ACTION ITEM. How many lines in the listing below hold the word "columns"? Answer with the number only.

INFORMATION PROVIDED.
┌──

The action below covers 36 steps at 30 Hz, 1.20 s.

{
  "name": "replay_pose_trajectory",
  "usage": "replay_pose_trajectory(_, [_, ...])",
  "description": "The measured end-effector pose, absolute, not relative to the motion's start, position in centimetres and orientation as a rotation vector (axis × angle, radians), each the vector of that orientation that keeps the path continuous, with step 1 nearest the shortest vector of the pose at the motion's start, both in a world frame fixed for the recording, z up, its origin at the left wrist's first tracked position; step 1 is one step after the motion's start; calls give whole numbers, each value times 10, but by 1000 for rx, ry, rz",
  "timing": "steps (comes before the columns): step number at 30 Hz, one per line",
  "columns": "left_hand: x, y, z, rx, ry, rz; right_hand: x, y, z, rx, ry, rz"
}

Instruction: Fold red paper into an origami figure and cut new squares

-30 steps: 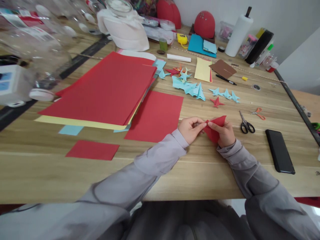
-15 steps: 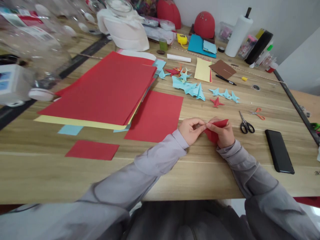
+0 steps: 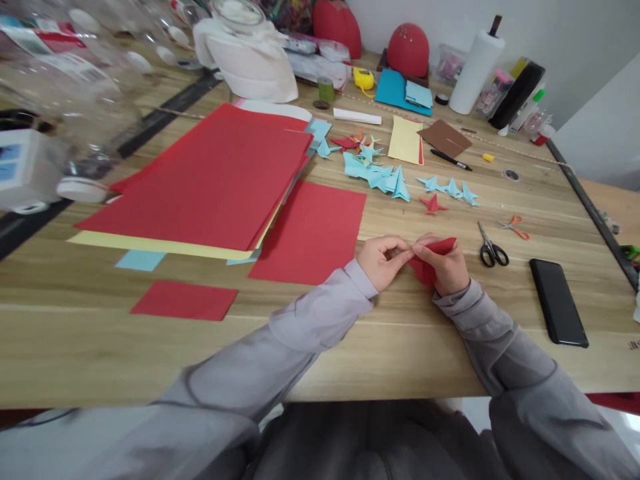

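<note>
A piece of folded red paper (image 3: pixel 424 272) is held between my two hands just above the wooden table. My left hand (image 3: pixel 383 261) pinches its left tip between thumb and fingers. With thumb on top, my right hand (image 3: pixel 447 265) grips the same paper, whose upper flap sticks out past the fingers. The fingers hide part of the folds. Beyond my hands lie a small folded red paper crane (image 3: pixel 433 204) and several light blue folded cranes (image 3: pixel 453 189). A large red sheet (image 3: pixel 315 233) lies left of my left hand.
On the left is a stack of red and yellow sheets (image 3: pixel 200 180), with a small red rectangle (image 3: pixel 185 300) in front. To the right lie black-handled scissors (image 3: pixel 493 251), orange scissors (image 3: pixel 517 228) and a phone (image 3: pixel 559 303). Plastic bottles (image 3: pixel 90 100) crowd the far left.
</note>
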<state>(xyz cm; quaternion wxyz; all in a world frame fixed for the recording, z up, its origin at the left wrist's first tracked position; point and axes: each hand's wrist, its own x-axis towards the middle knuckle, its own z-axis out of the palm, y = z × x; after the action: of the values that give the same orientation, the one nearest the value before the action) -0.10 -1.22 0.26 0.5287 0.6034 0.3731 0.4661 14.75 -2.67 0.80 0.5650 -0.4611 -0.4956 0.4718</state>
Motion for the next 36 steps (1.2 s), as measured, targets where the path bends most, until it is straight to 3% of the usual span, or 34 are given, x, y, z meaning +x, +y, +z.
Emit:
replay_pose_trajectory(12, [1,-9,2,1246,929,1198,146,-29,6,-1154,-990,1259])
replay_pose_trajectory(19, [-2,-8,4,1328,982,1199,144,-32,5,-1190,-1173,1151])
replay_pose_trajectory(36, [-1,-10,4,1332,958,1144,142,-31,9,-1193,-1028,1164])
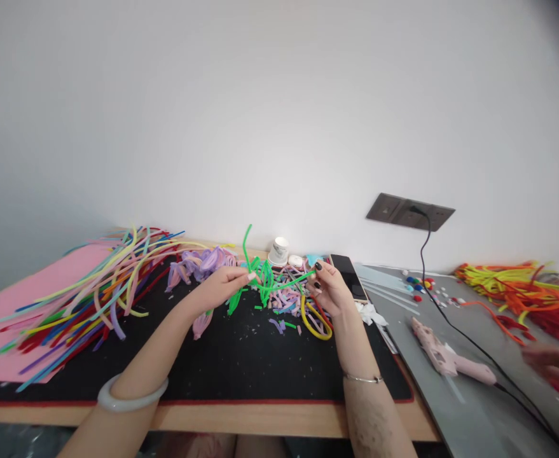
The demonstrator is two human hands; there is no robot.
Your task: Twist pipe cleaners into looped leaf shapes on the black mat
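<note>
Between my two hands runs a bright green pipe cleaner (286, 282), held above the black mat. Thumb and fingers of my left hand (229, 283) pinch it near a bend, where one end sticks up. My right hand (329, 286) pinches the other end between thumb and fingertips. Just behind lie green looped pipe cleaners (266, 280), partly hidden by the left fingers. Below the right hand is a yellow pipe cleaner scissor-handle-like loop (315, 321). Short pastel pipe cleaner pieces (283, 299) are heaped behind the hands.
Many coloured pipe cleaners (112, 280) spread over pink sheets (2, 331) at left. A paper cup (278, 250) and a phone (348, 277) stand near the wall. Right, a pink glue gun (446, 356) with a black cord lies on a grey board; another person's hand (553, 362) shows there.
</note>
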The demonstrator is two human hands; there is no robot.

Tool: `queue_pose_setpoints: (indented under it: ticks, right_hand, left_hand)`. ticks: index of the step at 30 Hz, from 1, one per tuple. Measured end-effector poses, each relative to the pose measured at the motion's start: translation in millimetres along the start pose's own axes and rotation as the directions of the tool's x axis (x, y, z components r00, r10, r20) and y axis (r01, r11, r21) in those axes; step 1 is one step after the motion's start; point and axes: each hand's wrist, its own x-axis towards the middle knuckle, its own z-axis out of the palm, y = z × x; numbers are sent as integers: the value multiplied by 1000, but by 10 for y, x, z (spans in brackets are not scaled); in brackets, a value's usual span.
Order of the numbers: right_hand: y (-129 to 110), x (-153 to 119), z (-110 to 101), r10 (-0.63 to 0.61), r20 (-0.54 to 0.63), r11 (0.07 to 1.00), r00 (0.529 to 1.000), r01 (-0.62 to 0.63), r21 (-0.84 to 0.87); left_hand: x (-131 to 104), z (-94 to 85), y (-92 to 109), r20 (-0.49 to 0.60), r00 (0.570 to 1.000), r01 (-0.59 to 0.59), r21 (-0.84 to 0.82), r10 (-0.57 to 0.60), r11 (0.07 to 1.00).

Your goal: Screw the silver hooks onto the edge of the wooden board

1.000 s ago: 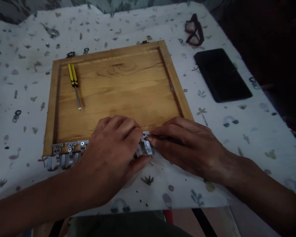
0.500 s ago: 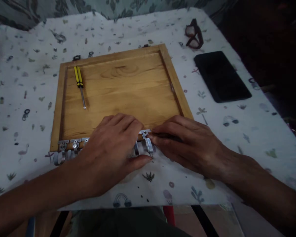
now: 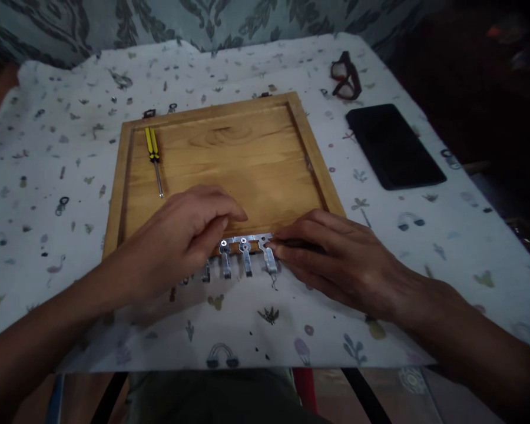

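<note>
A metal hook rail [image 3: 246,247] lies along the near edge of a wooden framed board [image 3: 315,144]. Screws show in some of its plates, while the rightmost plate has a bare hole. At the rail's right end, my right hand [image 3: 335,253] is closed, its fingertips pinching the end against the board's edge. My left hand [image 3: 189,229] hovers over the rail's left part and hides it. Its fingers are bent, thumb and index apart, with nothing visible in them. A yellow and black screwdriver [image 3: 153,156] rests on the board's panel at upper left.
A black tablet or large phone [image 3: 395,146] lies right of the board. Beyond it sit dark-framed glasses [image 3: 347,76]. Two small dark fittings project from the board's far edge. A patterned cloth [image 3: 291,318] covers the table, whose near edge is close to my lap.
My left hand has let go of the rail's right end and moved up and left, uncovering several hooks. My right hand stays at the rail's end. The view has tilted up slightly.
</note>
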Motion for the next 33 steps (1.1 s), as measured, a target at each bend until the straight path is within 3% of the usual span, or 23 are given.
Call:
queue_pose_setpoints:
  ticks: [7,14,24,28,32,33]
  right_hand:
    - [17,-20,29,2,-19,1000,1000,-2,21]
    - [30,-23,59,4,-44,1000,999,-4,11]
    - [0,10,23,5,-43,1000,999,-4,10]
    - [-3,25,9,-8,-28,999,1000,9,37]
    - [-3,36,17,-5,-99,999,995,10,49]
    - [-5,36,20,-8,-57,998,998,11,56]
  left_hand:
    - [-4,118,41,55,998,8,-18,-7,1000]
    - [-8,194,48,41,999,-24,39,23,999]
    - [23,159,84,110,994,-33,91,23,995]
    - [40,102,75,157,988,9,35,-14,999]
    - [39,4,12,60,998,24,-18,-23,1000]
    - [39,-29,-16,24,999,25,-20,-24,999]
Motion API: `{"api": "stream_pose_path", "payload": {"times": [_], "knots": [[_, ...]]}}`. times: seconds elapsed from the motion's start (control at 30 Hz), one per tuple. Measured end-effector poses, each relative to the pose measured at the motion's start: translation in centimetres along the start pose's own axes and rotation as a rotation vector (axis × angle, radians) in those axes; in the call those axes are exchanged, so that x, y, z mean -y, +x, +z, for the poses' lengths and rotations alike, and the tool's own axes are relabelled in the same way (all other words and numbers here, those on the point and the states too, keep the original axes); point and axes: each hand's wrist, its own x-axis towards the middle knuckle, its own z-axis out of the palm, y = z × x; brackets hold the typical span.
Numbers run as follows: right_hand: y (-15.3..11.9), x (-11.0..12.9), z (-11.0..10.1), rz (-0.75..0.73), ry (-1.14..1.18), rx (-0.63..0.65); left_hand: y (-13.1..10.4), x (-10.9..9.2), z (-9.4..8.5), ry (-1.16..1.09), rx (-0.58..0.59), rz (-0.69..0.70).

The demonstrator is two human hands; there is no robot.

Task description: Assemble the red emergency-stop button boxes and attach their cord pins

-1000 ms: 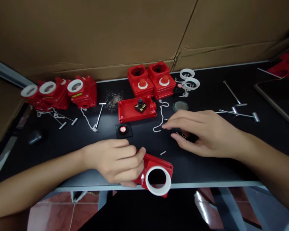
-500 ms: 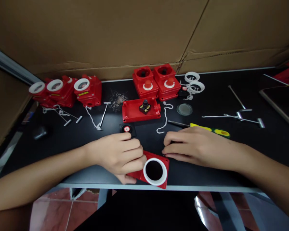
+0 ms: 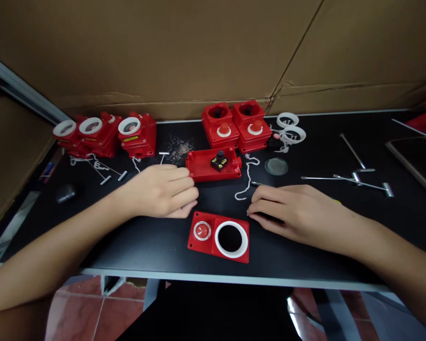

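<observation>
A red cover (image 3: 210, 222) lies flat near the table's front edge, with a red button in a white ring on its left and a white-rimmed round opening on its right. Up and left of it is my left hand (image 3: 166, 192), closed, with curled fingers hiding whatever is in them. My right hand (image 3: 287, 208) is closed in a pinch to the right of the cover. A tiny shiny bit shows at its fingertips, too small to name. Behind both hands sits an open red box (image 3: 200, 166) with a black switch block (image 3: 219, 162) inside.
Assembled red boxes (image 3: 142, 137) stand at the back left, and two more (image 3: 223, 129) at the back middle. White rings (image 3: 294, 134), a clear disc (image 3: 276, 166), white cord (image 3: 248, 177) and small metal hammers (image 3: 362, 184) lie rightward. A screwdriver is mostly under my right hand.
My left hand has let go of the red cover and moved up and left, over the spot where a black square piece with a round label lay. My right hand remains pinched beside the cover.
</observation>
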Motion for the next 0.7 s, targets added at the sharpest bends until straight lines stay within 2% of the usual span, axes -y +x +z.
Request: {"api": "stream_pose_path", "payload": {"times": [0.03,0.13,0.2,0.37,0.5,0.7], "knots": [[0.1,0.0,-0.1,0.002,-0.001,0.0,-0.1,0.5,-0.7,-0.003,0.047,0.002],[0.3,-0.1,-0.5,0.008,-0.01,-0.006,-0.2,1.4,-2.4,-0.06,0.162,-0.127],[0.4,-0.1,-0.8,0.013,-0.024,-0.01,-0.4,1.5,-2.8,-0.086,0.21,-0.158],[0.5,0.0,-1.1,0.011,-0.043,-0.002,-1.0,1.3,-1.5,-0.145,0.281,-0.214],[0.3,-0.1,-1.0,0.0,-0.054,-0.002,-1.3,1.0,-0.4,-0.125,0.3,-0.202],[0.2,-0.1,-0.7,0.016,-0.074,-0.002,-1.3,0.7,0.0,-0.28,0.263,-0.272]]}}
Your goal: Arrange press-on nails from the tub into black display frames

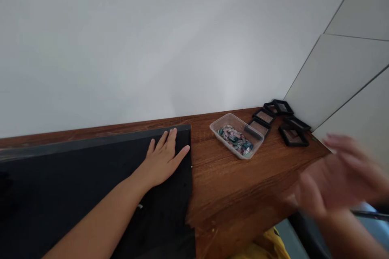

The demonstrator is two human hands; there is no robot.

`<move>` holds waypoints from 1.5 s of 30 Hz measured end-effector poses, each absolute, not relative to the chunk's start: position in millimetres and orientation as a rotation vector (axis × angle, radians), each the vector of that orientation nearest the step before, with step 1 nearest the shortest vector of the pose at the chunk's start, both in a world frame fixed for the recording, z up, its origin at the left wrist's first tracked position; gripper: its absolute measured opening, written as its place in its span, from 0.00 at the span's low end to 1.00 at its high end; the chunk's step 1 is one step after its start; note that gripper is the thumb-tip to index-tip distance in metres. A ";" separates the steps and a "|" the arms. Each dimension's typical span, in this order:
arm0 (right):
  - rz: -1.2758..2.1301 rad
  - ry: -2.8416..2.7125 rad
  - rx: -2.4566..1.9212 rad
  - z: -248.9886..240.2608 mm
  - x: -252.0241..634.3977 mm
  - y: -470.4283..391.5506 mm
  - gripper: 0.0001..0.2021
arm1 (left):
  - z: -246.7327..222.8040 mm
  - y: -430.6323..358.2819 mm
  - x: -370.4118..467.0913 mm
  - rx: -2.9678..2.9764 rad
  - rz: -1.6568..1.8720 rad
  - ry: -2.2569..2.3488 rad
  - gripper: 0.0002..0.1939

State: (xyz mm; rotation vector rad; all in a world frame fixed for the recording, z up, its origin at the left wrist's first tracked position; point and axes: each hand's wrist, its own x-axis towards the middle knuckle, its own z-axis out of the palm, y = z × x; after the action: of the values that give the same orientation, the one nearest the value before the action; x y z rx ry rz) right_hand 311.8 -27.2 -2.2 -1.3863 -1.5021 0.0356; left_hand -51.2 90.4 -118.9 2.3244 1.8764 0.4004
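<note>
Probably light and pliable, the black sheet (75,178) under the splayed left hand (161,160) is best pinched at its thumb-side edge; the blurred right hand (337,180) gapes, seemingly empty.

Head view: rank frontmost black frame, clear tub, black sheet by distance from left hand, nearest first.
From the left hand:
1. Black sheet: directly beneath, under the palm.
2. Clear tub: to its right, on the bare wood.
3. Frontmost black frame: farther right, past the tub.

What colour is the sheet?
The sheet is black, greyer along its far edge, in the head view.
</note>
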 end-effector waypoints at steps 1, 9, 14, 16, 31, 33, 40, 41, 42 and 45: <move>-0.092 -1.486 -1.449 -4.5 318.6 -25.7 0.30 | -119.4 90.1 -50.9 2.332 0.400 1.880 0.47; -0.316 -1.317 -2.301 -57.2 389.5 -9.3 0.48 | -122.1 90.6 -50.3 2.414 0.400 1.882 0.44; -0.216 -1.259 -2.359 -77.1 402.9 -3.7 0.50 | -125.0 90.1 -52.3 2.433 0.387 1.873 0.44; -0.189 -1.223 -2.377 -75.1 405.7 -0.4 0.51 | -126.7 90.6 -53.0 2.450 0.414 1.866 0.43; 0.192 -0.902 -1.960 -53.9 403.9 -34.5 0.42 | -132.0 91.5 -50.3 2.469 0.469 1.831 0.46; 0.257 -0.866 -1.831 -41.6 394.4 -34.0 0.38 | -133.5 91.9 -50.8 2.466 0.479 1.831 0.46; 0.827 -1.042 -1.423 21.3 309.9 -32.2 0.33 | -121.3 90.0 -46.2 2.415 0.591 1.765 0.45; 0.910 -1.088 -1.357 27.0 294.4 -31.4 0.32 | -115.2 88.4 -44.8 2.404 0.631 1.728 0.45; 0.995 -1.125 -1.299 31.0 279.3 -29.8 0.32 | -108.3 86.4 -43.5 2.397 0.677 1.673 0.44; 1.197 -1.174 -1.160 32.8 238.0 -19.4 0.30 | -87.5 78.1 -40.5 2.405 0.874 1.471 0.41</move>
State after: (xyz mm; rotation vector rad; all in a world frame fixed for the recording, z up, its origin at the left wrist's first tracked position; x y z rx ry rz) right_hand 238.0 -19.4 32.8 -1.1602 -1.1740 1.1973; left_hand -40.5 78.1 -87.5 2.4050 1.4710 0.8744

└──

COMPLETED EXERCISE. 2